In a report prepared on Thursday, BMA Capital Management said the capacity expansion plans of Cherat Cement and DG Khan Cement suggested that all was not well among members of the cement manufacturers association.

“While we maintain our projections of a healthy demand growth in the next five years (6%-8% per annum), we would highlight that every player competing for a greater share of this expanding pie may create fissures within APCMA for the time being,” the report said.

According to BMA, the cement industry will likely add 8.9 million tons to its existing capacity of 45 million tons by the end of fiscal year 2017.

Cement stocks have continued their downward journey and have lost 16% of their value since the end of July, underperforming the broader KSE index by 10%.

In the wake of fresh capacity expansion plans, Lucky Cement may also follow suit to consolidate its position as industry leader. Smaller players running close to 100% capacity and generating healthy cash (Attock Cement for instance) may also enter the fray to ensure their market share in the future.

Pressure on the cement sector, witnessed recently, may continue in coming weeks as well, the report said. This selling pressure will be driven by speculation concerning right share issues and heavy balance sheet leveraging to fund capital expenditures of Rs9 to Rs12 billion required for every million tons of annual capacity.

BMA saw an annual growth of 7% in local demand, leaving a surplus of 12 million tons in the financial year 2017. This suggests capacity utilisation at 78% in FY17, still higher than the current 75%.

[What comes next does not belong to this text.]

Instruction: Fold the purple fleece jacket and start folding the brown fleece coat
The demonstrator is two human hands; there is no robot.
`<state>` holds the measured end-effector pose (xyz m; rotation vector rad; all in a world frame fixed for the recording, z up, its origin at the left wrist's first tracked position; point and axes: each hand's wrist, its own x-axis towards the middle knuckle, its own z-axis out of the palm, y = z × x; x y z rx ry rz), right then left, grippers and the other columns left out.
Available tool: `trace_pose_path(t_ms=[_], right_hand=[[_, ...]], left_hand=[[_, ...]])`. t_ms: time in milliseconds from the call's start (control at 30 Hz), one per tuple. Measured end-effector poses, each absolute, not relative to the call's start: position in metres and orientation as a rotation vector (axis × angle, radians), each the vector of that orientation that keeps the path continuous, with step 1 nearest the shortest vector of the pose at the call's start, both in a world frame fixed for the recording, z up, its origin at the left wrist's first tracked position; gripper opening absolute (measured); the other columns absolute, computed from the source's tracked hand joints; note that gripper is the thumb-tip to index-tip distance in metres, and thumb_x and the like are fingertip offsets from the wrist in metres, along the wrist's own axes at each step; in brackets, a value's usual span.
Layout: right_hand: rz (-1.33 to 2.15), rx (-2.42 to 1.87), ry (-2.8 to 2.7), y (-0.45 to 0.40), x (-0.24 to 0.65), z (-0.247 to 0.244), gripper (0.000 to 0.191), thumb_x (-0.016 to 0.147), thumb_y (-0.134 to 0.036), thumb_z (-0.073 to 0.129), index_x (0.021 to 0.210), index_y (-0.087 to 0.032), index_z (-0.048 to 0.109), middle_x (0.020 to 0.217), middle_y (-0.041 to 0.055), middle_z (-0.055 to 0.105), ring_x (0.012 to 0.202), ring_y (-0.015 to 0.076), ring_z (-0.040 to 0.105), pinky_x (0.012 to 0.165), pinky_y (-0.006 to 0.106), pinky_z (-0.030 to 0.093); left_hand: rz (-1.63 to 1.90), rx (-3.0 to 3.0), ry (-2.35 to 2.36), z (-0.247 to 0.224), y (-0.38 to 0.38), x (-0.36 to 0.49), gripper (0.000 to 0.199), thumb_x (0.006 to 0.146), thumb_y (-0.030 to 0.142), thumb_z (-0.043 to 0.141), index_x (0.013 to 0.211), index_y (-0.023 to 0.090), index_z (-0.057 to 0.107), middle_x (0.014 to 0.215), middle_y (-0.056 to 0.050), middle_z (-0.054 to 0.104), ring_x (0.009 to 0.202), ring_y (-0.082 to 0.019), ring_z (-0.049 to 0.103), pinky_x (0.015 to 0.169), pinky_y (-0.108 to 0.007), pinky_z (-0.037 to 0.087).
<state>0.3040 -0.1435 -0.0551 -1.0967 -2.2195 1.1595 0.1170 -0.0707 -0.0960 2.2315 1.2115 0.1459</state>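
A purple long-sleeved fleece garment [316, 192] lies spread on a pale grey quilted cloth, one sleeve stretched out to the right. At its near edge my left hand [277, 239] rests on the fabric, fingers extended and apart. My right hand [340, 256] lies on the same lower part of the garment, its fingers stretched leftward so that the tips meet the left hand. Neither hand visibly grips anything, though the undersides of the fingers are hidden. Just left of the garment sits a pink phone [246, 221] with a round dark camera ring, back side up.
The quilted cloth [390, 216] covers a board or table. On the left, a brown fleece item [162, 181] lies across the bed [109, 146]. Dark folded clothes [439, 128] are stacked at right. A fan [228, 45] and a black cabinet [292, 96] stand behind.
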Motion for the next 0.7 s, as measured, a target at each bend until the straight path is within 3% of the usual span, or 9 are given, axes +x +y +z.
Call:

However, BMA was bullish on the cement sector until fiscal year 2016. The threat of supply glut and price war will not come true before FY16 when these capacities will actually come online. Even then, projections suggest that supply glut (12 million tons) will not be worse than the peak seen in FY12.

Funding the expansions would require a healthy cash generation and maintaining high margins is necessary for the industry in the medium to long term. Thus, APCMA members will likely reach an agreement soon and cement prices will maintain upward movement, according to BMA.

Published in The Express Tribune, September 6th,  2013.